If you have ever been to the Genius Bar at an Apple store, then you’ve experienced the true level of mental prowess of a self-proclaimed genius. My own lived experience makes me very wary whenever someone is calling themselves a genius.
A self-described genius is a con-artist more often than not, and part of their con is convincing you that they know something valuable that you could never understand with your mere mortal levels of intelligence. Con artists are often geniuses at ripping people off, but they are rarely geniuses at what they pretend to be. If they were, they wouldn’t need to con anyone.
For a masterclass in deception on an epic scale, watch HBO’s new three-episode documentary “Telemarketers,” which depicts one of the great frauds of the last century. A scheme that successfully ripped off hundreds of millions of dollars from the elderly under the guise that their donations were going to help the families of fallen officers and veterans.
Now the characters in “Telemarketers” have started a new genius club for car dealers. Probably violating their settlement agreement with the FTC, the same cast of characters is now milking car dealers by convincing them they are genius trackers of online data and the only geniuses alive capable of harmonizing analytics across the automotive industry. Without their impossibly complex work how would your mere mortal mind ever know where your traffic and leads are coming from?
Recently a long-term client asked us to install some code. Turns out they had joined this new genius club. They were told that by installing the magic genius code that their website would load faster. Certainly, I was intrigued, this is a core advantage that we bring to the table as we take great care to make sure our sites load as fast as humanly possible. If there is a way to make a website load faster, I am beyond interested. So, I asked our resident actual geniuses to evaluate this magical code snippet and what they found is a lie. The code provided to our client by the genius club is blocking code, which means that is does not load in parallel and the website must wait for the magical genius code to load.
Interestingly, while our client was told that the code was intended to make the site load faster, our team was told that it is just tracking code, which it is. After we installed their magic genius code, I requested a meeting with one of the head geniuses that started the new genius club. He obliged. I asked him how adding blocking code speeds up the website. He proceeded to explain to me that they are packing up the entire site, including all of its images and assets, and then re-serving it to the web through their own content distribution network. This answer is so mind-bogglingly stupid that I am shocked they are getting away with this. Of course, this is also a total lie. Even if that were possible, it would only slow down the loading speed as it would be adding many more steps into the process of serving the pages. We also know that this is a lie because it is front-end code, so we can see exactly what it is doing.
Their magic genius code is a piece of blocking JavaScript that opens a hidden window on the page, collects your customer data and stores it in their systems. Presumably, they are selling your customer data since they give the magic genius code away to “over 200 tier-three marketers” that they are actively duping in a giant slack channel. Often the genius of a con is in its scale. This was true of the epic fraud depicted in “Telemarketers,” as more people fell for it the more “legitimacy” it gained. As a con grows, at some point people stop thinking about if it is a fraud or not because so many other people are doing it too.

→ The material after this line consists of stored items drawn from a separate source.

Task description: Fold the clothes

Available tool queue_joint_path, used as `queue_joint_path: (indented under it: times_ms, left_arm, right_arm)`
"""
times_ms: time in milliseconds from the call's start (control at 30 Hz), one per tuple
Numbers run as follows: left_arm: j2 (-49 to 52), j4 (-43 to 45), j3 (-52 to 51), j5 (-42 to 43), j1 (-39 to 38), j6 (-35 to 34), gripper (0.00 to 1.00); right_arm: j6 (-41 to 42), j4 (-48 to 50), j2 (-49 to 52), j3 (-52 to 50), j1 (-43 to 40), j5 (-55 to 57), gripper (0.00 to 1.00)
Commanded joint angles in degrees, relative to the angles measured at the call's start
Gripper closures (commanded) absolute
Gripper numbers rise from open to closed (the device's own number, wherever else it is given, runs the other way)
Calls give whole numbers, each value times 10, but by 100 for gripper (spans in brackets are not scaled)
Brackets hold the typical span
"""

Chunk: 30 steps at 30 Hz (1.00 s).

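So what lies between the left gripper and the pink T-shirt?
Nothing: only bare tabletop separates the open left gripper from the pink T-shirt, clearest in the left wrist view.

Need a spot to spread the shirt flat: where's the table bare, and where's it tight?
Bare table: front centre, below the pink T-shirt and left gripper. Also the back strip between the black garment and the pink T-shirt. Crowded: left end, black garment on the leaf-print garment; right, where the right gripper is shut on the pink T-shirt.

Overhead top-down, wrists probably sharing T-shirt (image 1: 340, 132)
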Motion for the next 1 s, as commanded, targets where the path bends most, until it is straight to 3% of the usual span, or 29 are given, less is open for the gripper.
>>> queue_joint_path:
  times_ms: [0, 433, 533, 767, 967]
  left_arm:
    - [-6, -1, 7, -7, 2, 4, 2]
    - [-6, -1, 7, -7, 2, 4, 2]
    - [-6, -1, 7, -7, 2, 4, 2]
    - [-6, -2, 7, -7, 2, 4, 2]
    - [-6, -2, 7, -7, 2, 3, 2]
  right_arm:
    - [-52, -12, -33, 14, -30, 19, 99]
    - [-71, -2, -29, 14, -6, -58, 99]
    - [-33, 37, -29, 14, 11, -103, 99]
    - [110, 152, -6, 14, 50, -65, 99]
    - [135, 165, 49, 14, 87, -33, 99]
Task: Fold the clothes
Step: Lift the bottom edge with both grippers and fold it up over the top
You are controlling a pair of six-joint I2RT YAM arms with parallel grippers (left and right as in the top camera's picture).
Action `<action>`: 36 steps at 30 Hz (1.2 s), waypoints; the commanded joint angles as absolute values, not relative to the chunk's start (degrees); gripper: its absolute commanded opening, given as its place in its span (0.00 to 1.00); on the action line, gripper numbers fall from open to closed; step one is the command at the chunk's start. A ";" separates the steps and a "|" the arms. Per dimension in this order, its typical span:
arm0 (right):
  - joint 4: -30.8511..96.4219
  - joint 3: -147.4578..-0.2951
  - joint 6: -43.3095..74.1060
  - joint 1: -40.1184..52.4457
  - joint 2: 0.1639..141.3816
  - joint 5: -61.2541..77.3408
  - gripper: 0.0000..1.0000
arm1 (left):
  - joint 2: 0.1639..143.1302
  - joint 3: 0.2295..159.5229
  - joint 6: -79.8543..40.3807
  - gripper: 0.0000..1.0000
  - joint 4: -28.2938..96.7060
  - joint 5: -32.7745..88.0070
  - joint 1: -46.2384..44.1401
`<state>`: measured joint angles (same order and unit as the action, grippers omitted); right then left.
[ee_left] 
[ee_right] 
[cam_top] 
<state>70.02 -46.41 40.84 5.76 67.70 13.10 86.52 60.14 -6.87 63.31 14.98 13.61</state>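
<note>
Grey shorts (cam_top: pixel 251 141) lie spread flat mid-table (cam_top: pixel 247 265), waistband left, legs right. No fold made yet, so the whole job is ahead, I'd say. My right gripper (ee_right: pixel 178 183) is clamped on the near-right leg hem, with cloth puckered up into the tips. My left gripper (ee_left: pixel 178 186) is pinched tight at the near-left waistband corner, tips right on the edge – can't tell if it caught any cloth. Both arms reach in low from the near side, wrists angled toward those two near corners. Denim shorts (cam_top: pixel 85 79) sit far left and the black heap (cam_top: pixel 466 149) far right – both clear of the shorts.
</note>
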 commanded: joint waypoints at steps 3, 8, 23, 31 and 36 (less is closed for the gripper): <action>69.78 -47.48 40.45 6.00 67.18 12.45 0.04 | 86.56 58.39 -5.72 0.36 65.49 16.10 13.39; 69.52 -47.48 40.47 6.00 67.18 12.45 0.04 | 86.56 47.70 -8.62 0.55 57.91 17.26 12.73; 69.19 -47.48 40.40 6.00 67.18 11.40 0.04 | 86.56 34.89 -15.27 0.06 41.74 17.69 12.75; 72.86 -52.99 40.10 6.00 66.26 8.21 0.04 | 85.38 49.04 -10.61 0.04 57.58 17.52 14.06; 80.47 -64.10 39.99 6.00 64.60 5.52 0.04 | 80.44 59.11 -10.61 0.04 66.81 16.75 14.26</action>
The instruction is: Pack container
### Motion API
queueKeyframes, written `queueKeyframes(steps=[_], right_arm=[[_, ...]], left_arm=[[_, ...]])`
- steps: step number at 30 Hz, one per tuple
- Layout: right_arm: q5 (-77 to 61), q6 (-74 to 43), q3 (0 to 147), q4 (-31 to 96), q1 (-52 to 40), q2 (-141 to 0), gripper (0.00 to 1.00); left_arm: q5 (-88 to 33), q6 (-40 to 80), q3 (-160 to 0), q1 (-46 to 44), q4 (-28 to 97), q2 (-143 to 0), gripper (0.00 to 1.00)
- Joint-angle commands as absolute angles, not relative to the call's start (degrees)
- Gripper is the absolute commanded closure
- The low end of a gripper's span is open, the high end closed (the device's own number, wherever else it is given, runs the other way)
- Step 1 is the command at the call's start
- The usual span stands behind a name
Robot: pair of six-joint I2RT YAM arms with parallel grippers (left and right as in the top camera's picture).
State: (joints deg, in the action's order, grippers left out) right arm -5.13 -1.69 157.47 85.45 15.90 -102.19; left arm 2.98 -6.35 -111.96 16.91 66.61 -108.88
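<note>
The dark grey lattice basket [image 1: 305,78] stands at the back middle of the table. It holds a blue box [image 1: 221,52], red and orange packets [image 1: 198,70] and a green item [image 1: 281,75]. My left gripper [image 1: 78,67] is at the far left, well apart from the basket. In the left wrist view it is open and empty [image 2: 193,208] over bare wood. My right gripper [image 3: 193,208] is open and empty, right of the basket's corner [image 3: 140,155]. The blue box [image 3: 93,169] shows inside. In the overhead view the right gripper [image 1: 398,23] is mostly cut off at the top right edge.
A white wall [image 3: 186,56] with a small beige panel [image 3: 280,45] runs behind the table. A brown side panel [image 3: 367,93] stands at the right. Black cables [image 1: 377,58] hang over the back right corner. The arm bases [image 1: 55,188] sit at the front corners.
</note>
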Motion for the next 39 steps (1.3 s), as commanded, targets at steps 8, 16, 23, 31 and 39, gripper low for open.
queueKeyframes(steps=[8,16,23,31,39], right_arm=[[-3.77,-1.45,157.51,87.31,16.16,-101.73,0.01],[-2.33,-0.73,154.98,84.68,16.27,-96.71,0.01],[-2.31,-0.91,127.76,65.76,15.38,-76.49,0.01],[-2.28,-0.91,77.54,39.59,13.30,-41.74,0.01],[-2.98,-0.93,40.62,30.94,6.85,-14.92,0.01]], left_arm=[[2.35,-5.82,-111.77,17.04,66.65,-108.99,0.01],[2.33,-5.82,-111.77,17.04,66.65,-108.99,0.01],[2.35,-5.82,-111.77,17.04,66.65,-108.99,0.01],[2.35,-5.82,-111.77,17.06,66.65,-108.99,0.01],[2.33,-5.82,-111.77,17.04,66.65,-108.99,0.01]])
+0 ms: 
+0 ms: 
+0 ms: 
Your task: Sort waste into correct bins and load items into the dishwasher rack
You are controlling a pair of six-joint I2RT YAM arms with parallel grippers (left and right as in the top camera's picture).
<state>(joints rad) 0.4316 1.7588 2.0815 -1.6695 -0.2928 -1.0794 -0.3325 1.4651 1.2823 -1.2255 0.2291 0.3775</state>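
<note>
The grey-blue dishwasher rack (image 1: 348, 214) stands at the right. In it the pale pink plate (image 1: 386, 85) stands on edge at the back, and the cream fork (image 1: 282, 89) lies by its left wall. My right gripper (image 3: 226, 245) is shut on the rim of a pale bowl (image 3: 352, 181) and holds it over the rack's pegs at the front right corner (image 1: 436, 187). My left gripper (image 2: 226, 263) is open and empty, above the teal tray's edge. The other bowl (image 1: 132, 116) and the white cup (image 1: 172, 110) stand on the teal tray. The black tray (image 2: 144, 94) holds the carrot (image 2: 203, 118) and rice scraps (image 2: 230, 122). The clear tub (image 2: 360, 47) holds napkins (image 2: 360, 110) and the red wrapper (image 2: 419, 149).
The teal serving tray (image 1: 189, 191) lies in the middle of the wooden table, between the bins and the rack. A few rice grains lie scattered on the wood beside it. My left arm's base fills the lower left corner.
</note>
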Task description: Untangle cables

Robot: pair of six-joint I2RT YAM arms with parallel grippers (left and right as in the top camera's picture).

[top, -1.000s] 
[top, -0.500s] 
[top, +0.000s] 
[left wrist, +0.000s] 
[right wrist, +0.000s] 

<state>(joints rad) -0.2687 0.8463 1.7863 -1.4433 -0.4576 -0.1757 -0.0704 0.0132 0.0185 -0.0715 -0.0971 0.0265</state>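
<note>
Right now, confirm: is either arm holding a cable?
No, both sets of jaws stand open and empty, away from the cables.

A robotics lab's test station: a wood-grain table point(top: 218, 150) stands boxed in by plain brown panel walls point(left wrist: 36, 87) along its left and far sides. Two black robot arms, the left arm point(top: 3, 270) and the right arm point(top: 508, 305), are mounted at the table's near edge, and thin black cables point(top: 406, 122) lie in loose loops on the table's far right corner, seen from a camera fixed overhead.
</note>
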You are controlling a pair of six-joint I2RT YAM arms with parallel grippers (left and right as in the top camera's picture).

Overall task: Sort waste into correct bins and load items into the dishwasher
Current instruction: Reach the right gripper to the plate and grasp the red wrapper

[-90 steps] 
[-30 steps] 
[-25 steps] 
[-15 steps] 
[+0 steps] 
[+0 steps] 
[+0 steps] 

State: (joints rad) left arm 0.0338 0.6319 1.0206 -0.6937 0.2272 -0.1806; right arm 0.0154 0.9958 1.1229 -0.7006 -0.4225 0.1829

A lack of critical thinking is responsible for the success of Bernie Madoff’s investment fraud, Sam Bankman-Fried’s crypto fraud and every con that reaches epic proportions. We must think critically to protect ourselves from evil geniuses. Our defense is thinking critically about the realities of the world we live in. Consider this a public service announcement and then take a moment to think about this critically: We cannot change the people around us, but we can change the people around us. Cheers.